Even when the actual measures that the Conservatives were proposing or had introduced, like cracking down on forced marriage and violence against children, were laudable, the government’s repeated description of these crimes as “barbaric cultural practices” were widely decried as promoting fear and intolerance.

Chris Alexander’s decision to appeal the Federal Court’s striking down of the CPC’s niqab ban at Canadian citizenship ceremonies was especially antagonizing.  His statement that “we need to stand up for our values.. we need to do that in citizenship ceremonies. We need to do that to protect women and girls from forced marriage and other barbaric practices..” left little doubt that Canada’s Minister of Citizenship and Immigration at best believed that the religious values of Muslim Canadians are separate from, and incompatible with, what it means to be Canadian.

It simply got nasty.  In 2014, the Federal Court ruled that the Conservatives denial of health care to certain refugee claimants was “cruel and unusual punishment” that “perpetuated the myth” that asylum seekers are bogus queue jumpers.  Minister Alexander appealed.  And when the Canadian Bar Association raised concerns about the constitutionality of Bill C-24’s revocation provisions, Minister Alexander described its members as “activist immigration lawyers” who were attempting to “drum up business by promoting the interests of convicted terrorists.”

The approach to cessation applications has also been callous.
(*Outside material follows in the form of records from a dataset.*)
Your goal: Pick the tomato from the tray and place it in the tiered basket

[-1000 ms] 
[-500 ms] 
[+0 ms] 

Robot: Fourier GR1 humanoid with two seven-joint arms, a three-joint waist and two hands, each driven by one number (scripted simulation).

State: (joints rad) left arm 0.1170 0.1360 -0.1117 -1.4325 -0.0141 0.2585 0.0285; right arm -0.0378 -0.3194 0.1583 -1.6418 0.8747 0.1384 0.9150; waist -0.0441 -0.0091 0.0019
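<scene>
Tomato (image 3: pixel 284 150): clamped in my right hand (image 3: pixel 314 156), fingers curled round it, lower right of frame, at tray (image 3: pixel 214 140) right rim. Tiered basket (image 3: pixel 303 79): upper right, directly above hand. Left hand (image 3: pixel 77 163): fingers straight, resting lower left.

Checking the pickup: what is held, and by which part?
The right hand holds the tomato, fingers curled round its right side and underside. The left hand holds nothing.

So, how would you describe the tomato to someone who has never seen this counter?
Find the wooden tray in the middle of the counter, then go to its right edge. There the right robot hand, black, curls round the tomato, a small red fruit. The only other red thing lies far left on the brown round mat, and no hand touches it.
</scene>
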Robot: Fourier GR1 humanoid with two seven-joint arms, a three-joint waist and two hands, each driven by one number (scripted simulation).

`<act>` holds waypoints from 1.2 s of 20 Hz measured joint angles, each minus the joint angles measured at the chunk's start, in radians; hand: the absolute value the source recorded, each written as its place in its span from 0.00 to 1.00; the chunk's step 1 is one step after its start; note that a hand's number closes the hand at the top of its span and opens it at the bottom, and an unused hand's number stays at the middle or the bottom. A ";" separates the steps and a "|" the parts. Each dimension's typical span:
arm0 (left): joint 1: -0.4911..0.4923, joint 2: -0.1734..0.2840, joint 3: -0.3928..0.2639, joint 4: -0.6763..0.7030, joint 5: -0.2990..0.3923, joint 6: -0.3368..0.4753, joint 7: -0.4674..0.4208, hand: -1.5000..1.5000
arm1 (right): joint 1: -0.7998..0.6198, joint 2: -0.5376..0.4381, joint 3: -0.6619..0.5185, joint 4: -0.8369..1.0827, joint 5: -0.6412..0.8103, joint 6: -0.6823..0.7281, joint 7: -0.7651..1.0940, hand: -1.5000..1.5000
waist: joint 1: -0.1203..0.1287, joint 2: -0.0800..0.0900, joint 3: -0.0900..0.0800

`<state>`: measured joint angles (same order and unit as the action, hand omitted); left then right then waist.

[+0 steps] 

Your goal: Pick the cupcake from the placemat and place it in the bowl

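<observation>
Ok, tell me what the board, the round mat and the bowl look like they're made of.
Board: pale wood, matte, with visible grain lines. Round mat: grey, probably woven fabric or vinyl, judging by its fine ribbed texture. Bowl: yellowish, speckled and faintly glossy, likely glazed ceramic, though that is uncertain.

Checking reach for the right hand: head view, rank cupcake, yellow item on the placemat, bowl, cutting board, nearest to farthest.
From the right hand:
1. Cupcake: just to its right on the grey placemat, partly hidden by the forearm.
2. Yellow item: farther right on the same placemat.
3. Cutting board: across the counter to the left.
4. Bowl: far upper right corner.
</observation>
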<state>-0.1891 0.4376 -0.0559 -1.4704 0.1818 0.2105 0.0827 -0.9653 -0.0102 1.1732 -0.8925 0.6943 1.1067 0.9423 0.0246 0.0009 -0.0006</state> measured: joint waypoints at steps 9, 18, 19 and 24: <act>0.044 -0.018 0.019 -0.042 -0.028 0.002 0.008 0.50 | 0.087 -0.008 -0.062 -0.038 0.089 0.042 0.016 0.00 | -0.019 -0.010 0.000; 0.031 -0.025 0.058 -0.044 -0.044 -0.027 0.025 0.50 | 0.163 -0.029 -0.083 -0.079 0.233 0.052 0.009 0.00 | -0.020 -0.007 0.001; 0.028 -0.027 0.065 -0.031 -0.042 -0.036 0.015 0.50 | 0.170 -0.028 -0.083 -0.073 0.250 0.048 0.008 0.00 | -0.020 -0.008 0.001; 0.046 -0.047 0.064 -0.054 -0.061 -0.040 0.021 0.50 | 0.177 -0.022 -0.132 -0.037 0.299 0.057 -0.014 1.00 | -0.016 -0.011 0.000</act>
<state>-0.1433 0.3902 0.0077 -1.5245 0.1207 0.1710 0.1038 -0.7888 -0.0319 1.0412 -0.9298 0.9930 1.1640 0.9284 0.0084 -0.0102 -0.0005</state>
When Jason Kenney in 2012 amended the laws around cessation so that that the loss of protected person status would also terminate permanent resident status and lead to removal from Canada, he reassured Parliament that cessation would only apply to “people who claim protection from a country, receive Canada’s protection and immediately go back to that country that was supposedly the source of persecution.. and who fraudulently obtain a protected person status.”  However, the government launched cessation proceedings against long-term permanent residents who had made one or two trips back to their countries of origin to visit dying parents.  It initiated them against individuals who had simply applied for a passport despite never travelling on it.  It even launched them against individuals who the government agreed would be persecuted if they were removed from Canada.  And throughout it all, the government argued in court that when cessation proceedings were being initiated no procedural fairness was owed to those facing deportation.

Finally, Minister Alexander on numerous occasions, including after Typhoon Haiyan hit the Philippines, and when the refugee situation in Syria became a global crisis, promised prompt assistance that ultimately only materialized after intense media pressure months or years later.  Although it is unfair to blame Minister Alexander for the death of Alan Kurdi, a young Syrian boy who drowned at sea, young Kurdi’s death did sadly during the election come to symbolize the intolerance and callousness of Canadian immigration and refugee policy under Minister Alexander.

And Now What?

Reading the above, it is clear that had Minister Alexander not engaged in such hyperbole, simply dropped the niqab and refugee health care court proceedings, and addressed the CBSA’s approach to cessation, then his tenure as Canada’s Minister of Citizenship and Immigration would mostly be viewed positively.  I do not understand why things went off the rails.

It is difficult to imagine the incoming John McCallum banning the niqab at citizenship ceremonies, denying health care to refugee claimants, or promoting racial intolerance.  Indeed, Prime Minister Trudeau’s renaming of Citizenship and Immigration to Immigration, Refugees, and Citizenship suggests that the Liberal Party of Canada is going to approach immigration matters with a much greater humanitarian focus.

The Liberal election platform essentially promised only to tinker with the “Good” described above, and to amend or repeal most of the “Bad” and the “Ugly.”  It is thus easy for me to wish them the best of luck.